▶ _TASK GOAL_
Could you write out the line containing "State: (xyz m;" and all the lines below it in the data, exactly, through the final one and nothing else?

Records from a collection
---
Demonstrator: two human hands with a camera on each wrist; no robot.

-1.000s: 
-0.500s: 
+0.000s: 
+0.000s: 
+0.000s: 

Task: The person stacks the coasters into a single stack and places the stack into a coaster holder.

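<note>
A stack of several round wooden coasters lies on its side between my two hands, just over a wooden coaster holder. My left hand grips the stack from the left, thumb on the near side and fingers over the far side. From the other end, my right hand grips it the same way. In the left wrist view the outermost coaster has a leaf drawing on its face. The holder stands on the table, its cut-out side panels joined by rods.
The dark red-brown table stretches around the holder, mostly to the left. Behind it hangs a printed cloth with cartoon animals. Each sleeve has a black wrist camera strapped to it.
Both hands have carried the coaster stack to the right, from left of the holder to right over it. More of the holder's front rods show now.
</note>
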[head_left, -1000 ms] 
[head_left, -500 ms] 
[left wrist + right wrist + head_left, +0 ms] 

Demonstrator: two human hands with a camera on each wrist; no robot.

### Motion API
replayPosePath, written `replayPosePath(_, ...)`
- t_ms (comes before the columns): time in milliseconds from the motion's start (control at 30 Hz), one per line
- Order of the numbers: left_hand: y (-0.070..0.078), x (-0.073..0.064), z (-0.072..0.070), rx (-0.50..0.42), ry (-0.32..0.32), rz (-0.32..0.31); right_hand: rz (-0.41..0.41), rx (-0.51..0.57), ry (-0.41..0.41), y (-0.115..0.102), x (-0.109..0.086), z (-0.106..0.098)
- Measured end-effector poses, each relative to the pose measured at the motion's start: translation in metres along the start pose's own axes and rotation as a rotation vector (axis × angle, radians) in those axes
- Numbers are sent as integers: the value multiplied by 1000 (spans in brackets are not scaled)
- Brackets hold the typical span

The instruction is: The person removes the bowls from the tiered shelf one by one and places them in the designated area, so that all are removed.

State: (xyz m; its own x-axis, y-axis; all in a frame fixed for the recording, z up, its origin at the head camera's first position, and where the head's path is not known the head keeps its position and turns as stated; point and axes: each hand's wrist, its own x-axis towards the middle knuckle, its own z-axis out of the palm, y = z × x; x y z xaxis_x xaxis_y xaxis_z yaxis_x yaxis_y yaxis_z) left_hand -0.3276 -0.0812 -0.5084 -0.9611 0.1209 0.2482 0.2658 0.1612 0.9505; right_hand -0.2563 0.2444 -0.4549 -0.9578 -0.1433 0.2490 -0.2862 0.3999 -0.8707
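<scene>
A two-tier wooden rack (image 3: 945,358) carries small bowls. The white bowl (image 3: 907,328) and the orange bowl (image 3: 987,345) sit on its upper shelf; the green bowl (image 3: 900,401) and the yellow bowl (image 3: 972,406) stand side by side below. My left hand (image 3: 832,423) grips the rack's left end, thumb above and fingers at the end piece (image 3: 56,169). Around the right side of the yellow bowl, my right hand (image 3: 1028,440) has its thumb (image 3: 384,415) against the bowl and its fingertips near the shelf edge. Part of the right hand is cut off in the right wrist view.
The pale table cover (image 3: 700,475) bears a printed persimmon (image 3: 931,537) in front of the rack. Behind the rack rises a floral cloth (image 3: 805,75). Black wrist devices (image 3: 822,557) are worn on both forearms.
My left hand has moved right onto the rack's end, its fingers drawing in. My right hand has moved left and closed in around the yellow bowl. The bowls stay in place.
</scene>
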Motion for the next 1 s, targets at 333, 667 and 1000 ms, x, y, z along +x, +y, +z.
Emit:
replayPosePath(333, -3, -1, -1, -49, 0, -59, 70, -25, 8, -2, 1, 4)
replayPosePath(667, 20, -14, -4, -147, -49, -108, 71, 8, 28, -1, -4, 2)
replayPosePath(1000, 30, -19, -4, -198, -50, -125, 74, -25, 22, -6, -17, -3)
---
▶ _SOLVED EXERCISE_
State: (xyz m; its own x-axis, y-axis; all in a frame fixed for the recording, z up, its origin at the head camera's first position, and where the head's path is not known the head keeps its position and turns as stated; point and axes: each hand's wrist, its own x-axis towards the middle knuckle, its own z-axis out of the palm, y = z × x; x y z xaxis_x xaxis_y xaxis_z yaxis_x yaxis_y yaxis_z) left_hand -0.3276 -0.0812 -0.5084 -0.9611 0.1209 0.2482 0.2658 0.1612 0.9505; right_hand -0.2563 0.2444 -0.4549 -0.9578 -0.1433 0.2490 -0.2862 0.3999 -0.8707
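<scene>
A two-tier wooden rack (image 3: 945,358) carries small bowls. The white bowl (image 3: 907,328) and the orange bowl (image 3: 987,345) sit on its upper shelf; the green bowl (image 3: 900,401) and the yellow bowl (image 3: 972,406) stand side by side below. My left hand (image 3: 832,423) grips the rack's left end, thumb above and fingers at the end piece (image 3: 56,169). Around the right side of the yellow bowl, my right hand (image 3: 1028,440) has its thumb (image 3: 384,415) against the bowl and its fingertips near the shelf edge. Part of the right hand is cut off in the right wrist view.
The pale table cover (image 3: 700,475) bears a printed persimmon (image 3: 931,537) in front of the rack. Behind the rack rises a floral cloth (image 3: 805,75). Black wrist devices (image 3: 822,557) are worn on both forearms.
My left hand has moved right onto the rack's end, its fingers drawing in. My right hand has moved left and closed in around the yellow bowl. The bowls stay in place.
</scene>
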Motion for the next 1 s, targets at 333, 667 and 1000 ms, x, y, z along +x, +y, +z.
Emit:
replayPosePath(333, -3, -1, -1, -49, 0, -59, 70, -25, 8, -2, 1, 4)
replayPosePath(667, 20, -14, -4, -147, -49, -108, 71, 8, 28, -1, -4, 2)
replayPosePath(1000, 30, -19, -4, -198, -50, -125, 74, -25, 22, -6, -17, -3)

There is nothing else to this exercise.